Ökumenischer Gedenkgottesdienst in der CityKirche Konkordien in Gedenken an die Reichspogromnacht 1938

Bild mit Synagoge
Vor der heutigen Synagoge informiert ein „Stadtpunkt“ über das jüdische Leben in Mannheim und das Gebäude der Hauptsynagoge. Foto: de Vos

Mannheim

Am Montag, 9. November um 17.30 Uhr wird in der CityKirche Konkordien mit einem ökumenischen Gottesdienst der Reichs­pogromnacht vor 82 Jahren gedacht. Die Predigt hält der katholische Dekan Karl Jung. Nach dem Segen spricht Oberbürgermeister Dr. Peter Kurz.

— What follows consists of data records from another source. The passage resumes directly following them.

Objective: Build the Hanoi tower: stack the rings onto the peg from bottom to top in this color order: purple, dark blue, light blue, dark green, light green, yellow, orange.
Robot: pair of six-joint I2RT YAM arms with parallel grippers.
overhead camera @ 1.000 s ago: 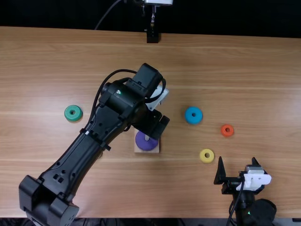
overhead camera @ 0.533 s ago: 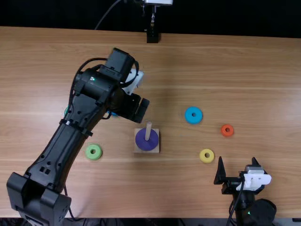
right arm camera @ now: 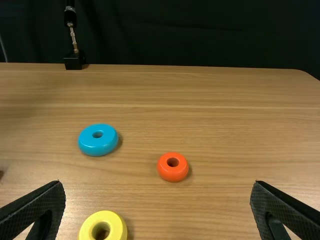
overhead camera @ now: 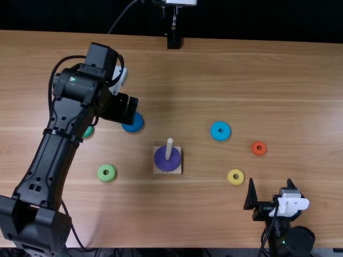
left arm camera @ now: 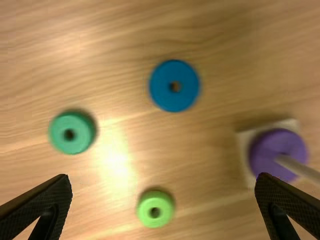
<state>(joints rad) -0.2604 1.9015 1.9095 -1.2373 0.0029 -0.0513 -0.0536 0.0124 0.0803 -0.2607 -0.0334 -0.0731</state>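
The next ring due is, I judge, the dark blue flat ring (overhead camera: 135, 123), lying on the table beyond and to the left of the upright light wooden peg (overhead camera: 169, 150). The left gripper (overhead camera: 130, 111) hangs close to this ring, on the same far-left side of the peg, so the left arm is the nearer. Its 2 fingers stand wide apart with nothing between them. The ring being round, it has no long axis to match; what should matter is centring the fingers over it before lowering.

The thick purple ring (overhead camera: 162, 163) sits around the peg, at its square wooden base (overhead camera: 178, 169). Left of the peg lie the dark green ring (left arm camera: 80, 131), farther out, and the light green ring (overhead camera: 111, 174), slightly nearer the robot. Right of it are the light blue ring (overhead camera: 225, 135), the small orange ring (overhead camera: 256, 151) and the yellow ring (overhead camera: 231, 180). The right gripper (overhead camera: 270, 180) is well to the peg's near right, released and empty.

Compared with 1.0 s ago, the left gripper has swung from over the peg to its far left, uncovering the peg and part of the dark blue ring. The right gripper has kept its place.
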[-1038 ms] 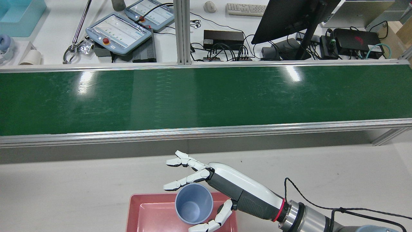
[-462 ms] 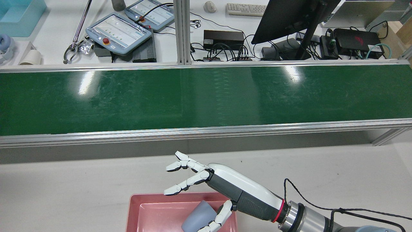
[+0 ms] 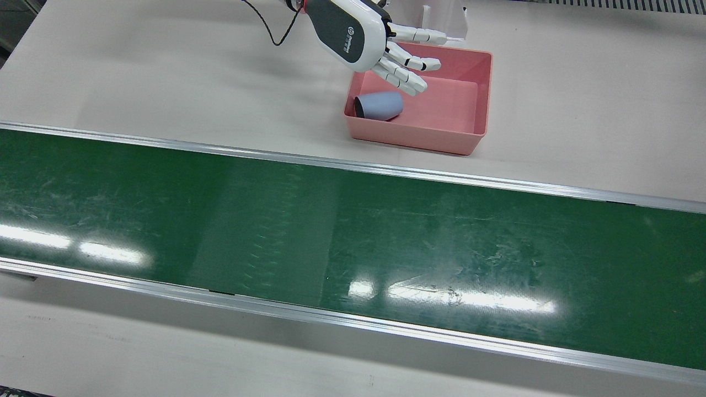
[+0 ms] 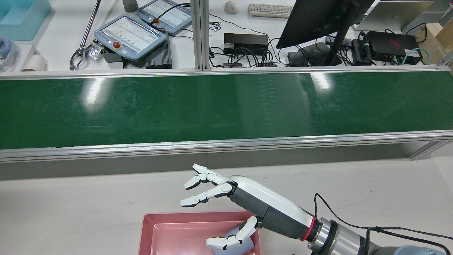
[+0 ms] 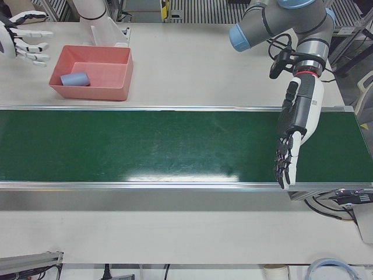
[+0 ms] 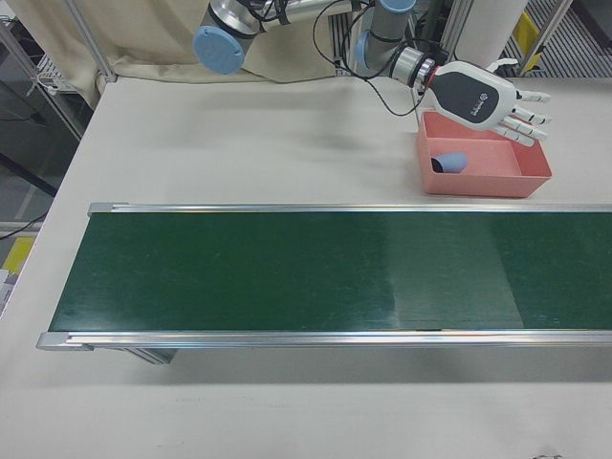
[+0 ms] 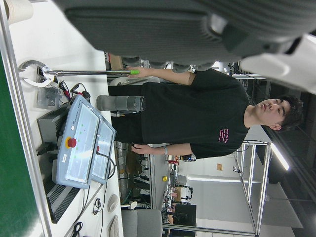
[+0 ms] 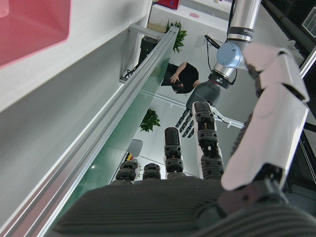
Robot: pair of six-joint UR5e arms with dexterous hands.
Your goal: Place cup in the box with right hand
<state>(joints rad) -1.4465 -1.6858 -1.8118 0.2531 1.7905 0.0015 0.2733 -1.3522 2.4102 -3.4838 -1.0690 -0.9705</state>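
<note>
A blue-grey cup lies on its side in the pink box, at the end nearest my right arm, mouth towards the box wall. My right hand hovers just above that end, open, fingers spread, touching nothing. From behind, the hand partly hides the cup in the box. The right-front view shows hand, cup and box the same way. My left hand hangs open, fingers pointing down, over the far end of the belt, away from the cup.
The green conveyor belt runs the table's length beside the box. A white bracket stands behind the box. Beyond the belt are teach pendants, a monitor and cables. A person stands at that desk.
One second ago my right hand held the cup upright over the box. The cup tipped and dropped; it now lies on its side inside, and the hand has opened and risen slightly.
</note>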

Wegen der Corona-Schutzmaßnahmen gibt es eine stark begrenzte Sitzplatzzahl. Der Gottesdienst wird aufgezeichnet und ist ab 10. November online zugänglich auf www.kathma.de und auf www.ekma.de.

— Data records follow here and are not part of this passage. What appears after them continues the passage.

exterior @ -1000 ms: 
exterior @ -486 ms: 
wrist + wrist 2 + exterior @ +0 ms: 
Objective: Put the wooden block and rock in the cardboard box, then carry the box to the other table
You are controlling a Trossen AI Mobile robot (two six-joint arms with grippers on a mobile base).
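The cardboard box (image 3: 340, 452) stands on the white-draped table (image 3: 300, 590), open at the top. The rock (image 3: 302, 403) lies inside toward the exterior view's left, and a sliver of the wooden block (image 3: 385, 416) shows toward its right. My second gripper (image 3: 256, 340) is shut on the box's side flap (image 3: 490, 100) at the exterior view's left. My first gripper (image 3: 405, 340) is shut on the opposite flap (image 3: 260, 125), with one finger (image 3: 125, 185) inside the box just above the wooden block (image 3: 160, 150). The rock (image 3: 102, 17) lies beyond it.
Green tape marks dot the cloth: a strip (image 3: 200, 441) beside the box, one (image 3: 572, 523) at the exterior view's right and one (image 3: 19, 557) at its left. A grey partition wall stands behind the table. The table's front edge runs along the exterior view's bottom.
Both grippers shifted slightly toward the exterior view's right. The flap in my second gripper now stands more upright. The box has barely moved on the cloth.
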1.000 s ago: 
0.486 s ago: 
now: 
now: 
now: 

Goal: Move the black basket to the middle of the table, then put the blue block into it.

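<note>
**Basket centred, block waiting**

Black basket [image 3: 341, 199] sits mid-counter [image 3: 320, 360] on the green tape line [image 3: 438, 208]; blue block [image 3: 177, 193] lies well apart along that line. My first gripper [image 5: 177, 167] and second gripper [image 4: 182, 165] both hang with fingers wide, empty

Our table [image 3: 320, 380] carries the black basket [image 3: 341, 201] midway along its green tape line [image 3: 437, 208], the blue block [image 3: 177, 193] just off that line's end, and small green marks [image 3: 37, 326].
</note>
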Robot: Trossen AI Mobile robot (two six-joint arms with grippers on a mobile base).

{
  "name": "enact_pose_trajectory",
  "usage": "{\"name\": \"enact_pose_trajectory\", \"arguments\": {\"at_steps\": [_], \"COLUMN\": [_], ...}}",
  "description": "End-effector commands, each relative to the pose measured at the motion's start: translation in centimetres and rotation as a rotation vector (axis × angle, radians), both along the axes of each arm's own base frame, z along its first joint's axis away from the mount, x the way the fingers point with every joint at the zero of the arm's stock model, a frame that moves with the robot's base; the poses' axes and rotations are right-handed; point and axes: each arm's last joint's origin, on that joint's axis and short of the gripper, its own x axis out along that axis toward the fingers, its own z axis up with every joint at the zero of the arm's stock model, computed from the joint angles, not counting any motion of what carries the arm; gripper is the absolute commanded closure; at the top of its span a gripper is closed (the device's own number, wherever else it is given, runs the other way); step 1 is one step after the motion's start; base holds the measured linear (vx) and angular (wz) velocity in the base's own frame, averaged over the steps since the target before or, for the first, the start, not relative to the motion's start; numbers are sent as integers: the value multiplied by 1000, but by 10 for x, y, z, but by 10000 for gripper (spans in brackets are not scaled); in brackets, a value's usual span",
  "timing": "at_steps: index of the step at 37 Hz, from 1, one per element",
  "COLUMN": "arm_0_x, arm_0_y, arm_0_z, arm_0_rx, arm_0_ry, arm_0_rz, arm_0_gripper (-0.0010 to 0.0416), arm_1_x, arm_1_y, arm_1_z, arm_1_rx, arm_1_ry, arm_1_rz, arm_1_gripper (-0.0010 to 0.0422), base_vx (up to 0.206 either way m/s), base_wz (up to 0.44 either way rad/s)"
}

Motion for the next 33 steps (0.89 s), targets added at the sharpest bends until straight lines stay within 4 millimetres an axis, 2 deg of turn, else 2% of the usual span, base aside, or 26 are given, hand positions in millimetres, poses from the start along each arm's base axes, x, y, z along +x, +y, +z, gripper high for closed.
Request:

Zu den seinerzeit landesweit mehr als 1.500 zerstörten Synagogen gehörte auch die Mannheimer Hauptsynagoge in F2. In der Nacht vom 9. auf den 10. November 1938 und in den Tagen danach wurden in ganz Deutschland Synagogen zerstört, jüdische Geschäfte geplündert, Wohnungen demoliert und jüdische Mitmenschen ermordet. Diese Schreckensnacht war Teil des Zieles, das jüdische Volk zu vernichten.

Zu dem Gedenkgottesdienst laden traditionell der Arbeitskreis Christlicher Kirchen (ACK) und die Gesellschaft für christlich-jüdische Zusammenarbeit Rhein-Neckar ein. Der Gedenkgottesdienst enthält einen Schülerbeitrag der Klassen 7 bis 11 des Geschwister-Scholl-Gymnasiums unter Leitung ihrer Religionslehrerin Barbara Wöppel.

Für Musik sorgen Dr. Joachim Vette und Eginhard Teichmann. Es gilt ein Mindestabstand von zwei Metern. Mit Ausnahme der am Gottesdienst aktiv Mitwirkenden besteht für alle Teilnehmenden eine Maskenpflicht sowie die Angabe ihrer Kontaktdaten.